Today’s Computers, Intelligent Machines and Our Future Hans Moravec Stanford University July 21, 1976 this version 1978 Introduction: The unprecedented opportunities for experiments in complexity presented by the first modern computers in the late 1940’s raised hopes in early computer scientists (eg. John von Neumann and Alan Turing) that the ability to think, our greatest asset in our dealings with the world, might soon be understood well enough to be duplicated. Success in such an endeavor would extend mankind’s mind in the same way that the development of energy machinery extended his muscles.
In the thirty years since then computers have become vastly more capable, but the goal of human performance in most areas seems as elusive as ever, in spite of a great deal of effort. The last ten years, in particular, has seen thousands of people years devoted directly to the problem, referred to as Artificial Intelligence or AI. Attempts have been made to develop computer programs which do mathematics, computer programming and common sense reasoning, are able to understand natural languages and interpret scenes seen through cameras and spoken language heard through microphones and to play games humans find challenging.
There has been some progress. Samuel’s checker program can occasionally beat checker champions. Chess programs regularly play at good amateur level, and in March 1977 a chess program from Northwestern University, running on a CDC Cyber-176 (which is about 20 times as fast as previous computers used to play chess) won the Minnesota Open Championship, against a slate of class A and expert players. A ten year effort at MIT has produced a system, Mathlab, capable of doing symbolic algebra, trigonometry and calculus operations better in many ways than most humans experienced in those fields.
Programs exist which can understand English sentences with restricted grammar and vocabulary, given the letter sequence, or interpret spoken commands from hundred word vocabularies. Some can do very simple visual inspection tasks, such as deciding whether or not a screw is at the end of a shaft. The most difficult tasks to automate, for which computer performance to date has been most disappointing, are those that humans do most naturally, such as seeing, hearing and common sense reasoning. A major reason for the difficulty has become very clear to me in the course of my work on computer vision.

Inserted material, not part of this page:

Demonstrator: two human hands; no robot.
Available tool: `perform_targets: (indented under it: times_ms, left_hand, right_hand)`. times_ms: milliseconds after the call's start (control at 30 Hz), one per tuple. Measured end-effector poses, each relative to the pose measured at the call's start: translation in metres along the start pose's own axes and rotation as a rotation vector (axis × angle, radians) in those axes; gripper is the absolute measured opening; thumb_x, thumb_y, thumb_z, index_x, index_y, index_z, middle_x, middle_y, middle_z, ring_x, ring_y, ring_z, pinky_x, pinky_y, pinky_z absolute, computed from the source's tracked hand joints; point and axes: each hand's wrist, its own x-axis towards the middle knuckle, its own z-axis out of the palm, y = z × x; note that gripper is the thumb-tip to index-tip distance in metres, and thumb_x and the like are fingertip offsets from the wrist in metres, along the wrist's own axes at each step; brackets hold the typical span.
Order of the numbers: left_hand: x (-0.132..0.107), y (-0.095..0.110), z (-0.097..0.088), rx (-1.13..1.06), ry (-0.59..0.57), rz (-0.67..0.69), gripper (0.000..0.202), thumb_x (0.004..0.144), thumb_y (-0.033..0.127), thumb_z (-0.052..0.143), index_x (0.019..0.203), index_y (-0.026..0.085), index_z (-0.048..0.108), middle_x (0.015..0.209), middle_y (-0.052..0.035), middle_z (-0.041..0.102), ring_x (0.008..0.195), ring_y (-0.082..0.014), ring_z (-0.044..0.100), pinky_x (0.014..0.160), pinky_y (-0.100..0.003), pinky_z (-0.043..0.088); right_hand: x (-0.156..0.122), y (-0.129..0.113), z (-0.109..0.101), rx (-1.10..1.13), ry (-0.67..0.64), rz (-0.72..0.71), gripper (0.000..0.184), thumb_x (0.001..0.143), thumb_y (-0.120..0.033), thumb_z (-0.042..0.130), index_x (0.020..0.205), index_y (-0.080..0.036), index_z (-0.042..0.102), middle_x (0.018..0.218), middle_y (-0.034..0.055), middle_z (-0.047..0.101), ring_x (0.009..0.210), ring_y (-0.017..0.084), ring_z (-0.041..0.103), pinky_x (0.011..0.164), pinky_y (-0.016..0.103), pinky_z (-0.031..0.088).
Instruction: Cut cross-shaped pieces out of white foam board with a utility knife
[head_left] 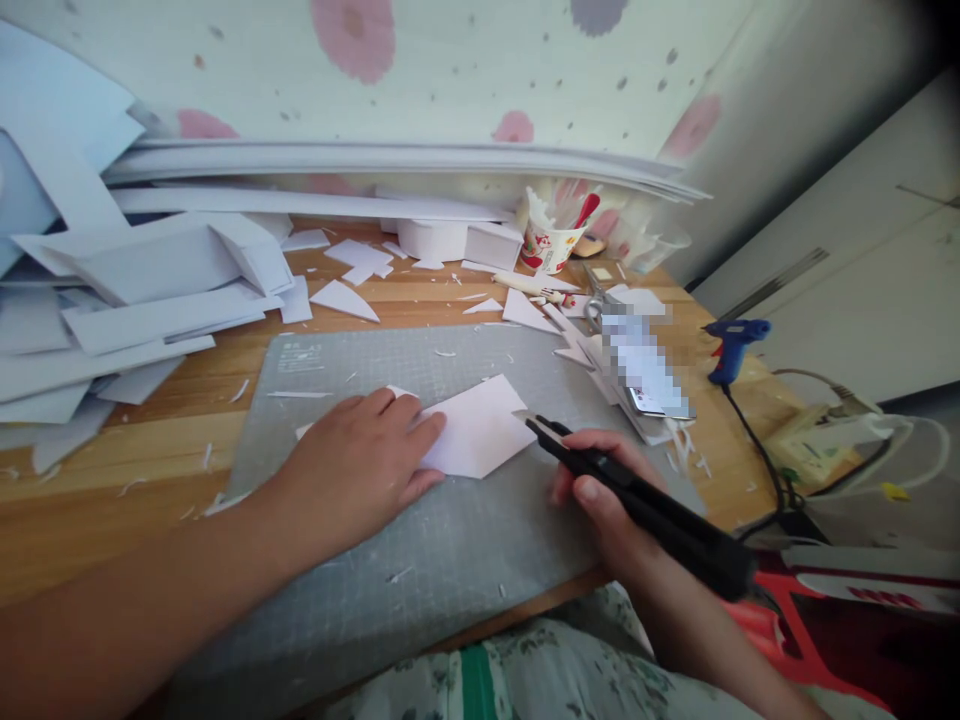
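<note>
A white piece of board (480,428) with angled ends lies on the grey cutting mat (300,620). Over its left part rests my left hand (367,450), pressing it down with the fingers stretched out and slightly bent; the covered end is mostly hidden. My right hand (611,495) is wrapped round a black utility knife (660,510). The knife's blade is out, and its tip is at the board's right edge; I cannot tell whether it touches.
Cut white boards (150,270) pile up at the left. Behind the mat stand a paper cup (551,245) and scraps. To the right lie scissors (596,300), a phone (649,365), a blue glue gun (735,345) with its cord, and a power strip (810,445).
</note>
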Motion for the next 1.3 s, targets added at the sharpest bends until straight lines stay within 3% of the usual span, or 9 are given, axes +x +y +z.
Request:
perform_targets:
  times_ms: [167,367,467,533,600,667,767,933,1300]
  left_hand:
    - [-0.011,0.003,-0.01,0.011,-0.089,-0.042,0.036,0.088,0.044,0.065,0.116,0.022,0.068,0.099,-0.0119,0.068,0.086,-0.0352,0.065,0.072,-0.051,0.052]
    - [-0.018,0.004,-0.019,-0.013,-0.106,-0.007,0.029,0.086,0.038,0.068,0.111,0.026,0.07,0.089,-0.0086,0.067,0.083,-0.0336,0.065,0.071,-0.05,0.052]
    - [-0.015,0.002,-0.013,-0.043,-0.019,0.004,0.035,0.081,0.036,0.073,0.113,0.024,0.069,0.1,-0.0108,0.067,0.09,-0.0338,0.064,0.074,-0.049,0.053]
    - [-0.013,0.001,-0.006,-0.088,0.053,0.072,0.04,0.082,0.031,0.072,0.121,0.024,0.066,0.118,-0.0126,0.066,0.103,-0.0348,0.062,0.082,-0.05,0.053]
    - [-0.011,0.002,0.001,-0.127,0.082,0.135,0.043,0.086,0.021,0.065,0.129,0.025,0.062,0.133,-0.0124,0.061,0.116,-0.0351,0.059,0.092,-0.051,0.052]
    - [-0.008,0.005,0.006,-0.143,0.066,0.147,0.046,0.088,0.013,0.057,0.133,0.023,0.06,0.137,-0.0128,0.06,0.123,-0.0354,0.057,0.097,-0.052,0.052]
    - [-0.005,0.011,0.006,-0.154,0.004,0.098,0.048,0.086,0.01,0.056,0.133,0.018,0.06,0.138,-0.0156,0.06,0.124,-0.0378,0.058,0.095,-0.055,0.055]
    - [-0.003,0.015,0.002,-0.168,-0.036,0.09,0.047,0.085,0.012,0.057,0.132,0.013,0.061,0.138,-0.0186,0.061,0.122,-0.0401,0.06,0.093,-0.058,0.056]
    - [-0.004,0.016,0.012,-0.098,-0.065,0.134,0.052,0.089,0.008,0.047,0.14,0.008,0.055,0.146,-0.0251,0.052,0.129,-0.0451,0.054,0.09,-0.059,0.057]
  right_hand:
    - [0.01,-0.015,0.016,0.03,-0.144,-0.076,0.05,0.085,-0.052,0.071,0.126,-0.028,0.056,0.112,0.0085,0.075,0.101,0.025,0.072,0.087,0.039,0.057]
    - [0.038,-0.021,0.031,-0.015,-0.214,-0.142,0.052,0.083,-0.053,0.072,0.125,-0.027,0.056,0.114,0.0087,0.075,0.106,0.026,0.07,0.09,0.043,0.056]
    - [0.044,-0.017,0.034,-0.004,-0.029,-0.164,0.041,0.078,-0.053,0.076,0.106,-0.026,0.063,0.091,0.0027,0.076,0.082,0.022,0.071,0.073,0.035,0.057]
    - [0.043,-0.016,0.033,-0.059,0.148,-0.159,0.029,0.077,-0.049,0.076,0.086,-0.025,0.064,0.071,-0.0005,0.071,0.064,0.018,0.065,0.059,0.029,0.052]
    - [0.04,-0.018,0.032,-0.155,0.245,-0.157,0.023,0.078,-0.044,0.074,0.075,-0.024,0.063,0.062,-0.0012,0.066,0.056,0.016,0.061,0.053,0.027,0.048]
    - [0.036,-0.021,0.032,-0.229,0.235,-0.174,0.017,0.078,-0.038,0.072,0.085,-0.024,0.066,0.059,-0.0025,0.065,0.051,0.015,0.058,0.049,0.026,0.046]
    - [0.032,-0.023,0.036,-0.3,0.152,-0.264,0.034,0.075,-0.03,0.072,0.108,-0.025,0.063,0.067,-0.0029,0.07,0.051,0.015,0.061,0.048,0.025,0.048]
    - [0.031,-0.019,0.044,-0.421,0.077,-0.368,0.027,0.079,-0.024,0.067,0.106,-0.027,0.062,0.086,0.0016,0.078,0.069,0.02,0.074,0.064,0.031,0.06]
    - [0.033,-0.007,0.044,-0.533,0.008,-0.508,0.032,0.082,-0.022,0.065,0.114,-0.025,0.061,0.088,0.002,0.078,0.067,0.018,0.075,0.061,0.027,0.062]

It is simply that the machines with which we are working are still a hundred thousand to a million times too slow to match the performance of human nervous systems in those functions for which humans are specially wired. This enormous discrepancy is distorting our work, creating problems where there are none, making others impossibly difficult, and generally causing effort to be misdirected. In the early days of AI the thought that existing machines might be much too small was widespread, but people hoped that clever mathematics and advancing computer technology could soon make up the difference.
The idea that available compute power might still be vastly inadequate has since been swept under the rug, due to wishful thinking and a feeling that there was nothing to be done about it anyway and that voicing such an opinion could cause AI to be considered impractical, resulting in reduced funding. This attitude has had some bad effects, one of them being that AI research has been centered on computers less powerful than absolutely necessary. The first section of this essay discusses natural intelligence.
It notes two major branches of the animal kingdom in which intelligence evolved independently, and suggests that it is easier to construct than is sometimes assumed. The second part compares the information processing ability of present computers with intelligent nervous systems. The factor of one million is derived in two different ways. Section three examines the development of electronics, and concludes the state of the art can provide more power than is now available, and that the one million gap could be closed in ten years.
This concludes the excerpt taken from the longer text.